In this illustration:
- The first line in each box contains the final octet of the network address in binary and decimal forms.
- The second line in each box contains the prefix length.
- The third line indicates the number of hosts the original problem required on that subnet.
- Gray boxes indicate blocks of address space that are unused at that level.
Working with IPv6 Addresses
IPv6 addresses appear to be much more difficult to work with—but they really are not. Although they are larger, they are still made up of the same fundamental components, and hosts and routers still use the addresses the same way. All we really need to do is realize that each pair of hexadecimal numbers in the IPv6 address is actually an octet of binary address space. The chart, the mechanisms used to find the network and host addresses, and the concepts of super and subnets remain the same.
For example, suppose we have the IPv6 address 2002:FF10:9876: DD0A:9090:4896:AC56:0E01/63 and we want to know what the network number is (host numbers are less useful in IPv6 networks, because they are often the MAC address of the system itself).

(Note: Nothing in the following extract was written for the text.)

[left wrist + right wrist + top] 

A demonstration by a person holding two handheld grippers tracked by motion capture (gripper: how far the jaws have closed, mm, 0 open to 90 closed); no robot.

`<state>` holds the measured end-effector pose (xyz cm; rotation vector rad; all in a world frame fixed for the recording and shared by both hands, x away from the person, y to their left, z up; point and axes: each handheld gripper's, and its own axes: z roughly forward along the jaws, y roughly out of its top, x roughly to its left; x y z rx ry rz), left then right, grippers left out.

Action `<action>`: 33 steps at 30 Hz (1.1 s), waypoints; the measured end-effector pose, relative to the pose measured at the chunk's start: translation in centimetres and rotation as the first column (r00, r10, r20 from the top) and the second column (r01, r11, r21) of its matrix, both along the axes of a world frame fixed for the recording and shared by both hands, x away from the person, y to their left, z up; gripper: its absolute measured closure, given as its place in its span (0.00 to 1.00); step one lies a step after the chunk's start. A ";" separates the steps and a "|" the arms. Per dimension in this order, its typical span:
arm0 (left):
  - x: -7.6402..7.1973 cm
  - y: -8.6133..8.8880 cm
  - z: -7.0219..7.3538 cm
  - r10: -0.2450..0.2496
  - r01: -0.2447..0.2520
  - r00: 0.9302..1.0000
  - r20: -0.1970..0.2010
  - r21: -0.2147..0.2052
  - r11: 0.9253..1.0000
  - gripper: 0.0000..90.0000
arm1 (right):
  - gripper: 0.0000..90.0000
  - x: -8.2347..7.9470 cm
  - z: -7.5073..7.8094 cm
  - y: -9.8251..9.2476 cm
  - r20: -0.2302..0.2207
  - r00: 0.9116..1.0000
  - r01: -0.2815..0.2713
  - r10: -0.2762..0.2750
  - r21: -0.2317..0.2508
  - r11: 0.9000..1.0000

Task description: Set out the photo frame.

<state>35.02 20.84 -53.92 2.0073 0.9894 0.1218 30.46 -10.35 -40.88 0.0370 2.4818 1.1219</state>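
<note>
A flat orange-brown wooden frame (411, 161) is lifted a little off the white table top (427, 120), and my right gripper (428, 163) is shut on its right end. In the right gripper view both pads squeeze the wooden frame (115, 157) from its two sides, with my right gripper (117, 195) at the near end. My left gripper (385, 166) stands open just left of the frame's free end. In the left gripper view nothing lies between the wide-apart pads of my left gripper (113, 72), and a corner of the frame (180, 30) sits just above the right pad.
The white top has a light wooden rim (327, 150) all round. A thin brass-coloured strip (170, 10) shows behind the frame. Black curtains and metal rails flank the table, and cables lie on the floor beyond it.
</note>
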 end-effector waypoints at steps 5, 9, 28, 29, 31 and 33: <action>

- 63 ÷ 8 = 7, remainder 7.
- The working octet is the 8th, which is 0A.
- Remainder 7 on the chart says the jump is 2, so the networks are 00, 02, 04, 06, 08, 0A, 0C, and 0E.
- The network is 2002:FF10:9876:DD0A::/63.
The numbers are longer, but the principle is the same, as long as you remember that every pair of digits in the IPv6 address is a single octet.
IP addresses appear to be very complex on first approach, but their inbuilt structure actually provides easy ways to divide the problems into pieces and approach one piece of the problem at a time—the same way we design and build networks on a large scale. If you learn to use some simple techniques and understand how IP addresses are structured, they are relatively easy to work with.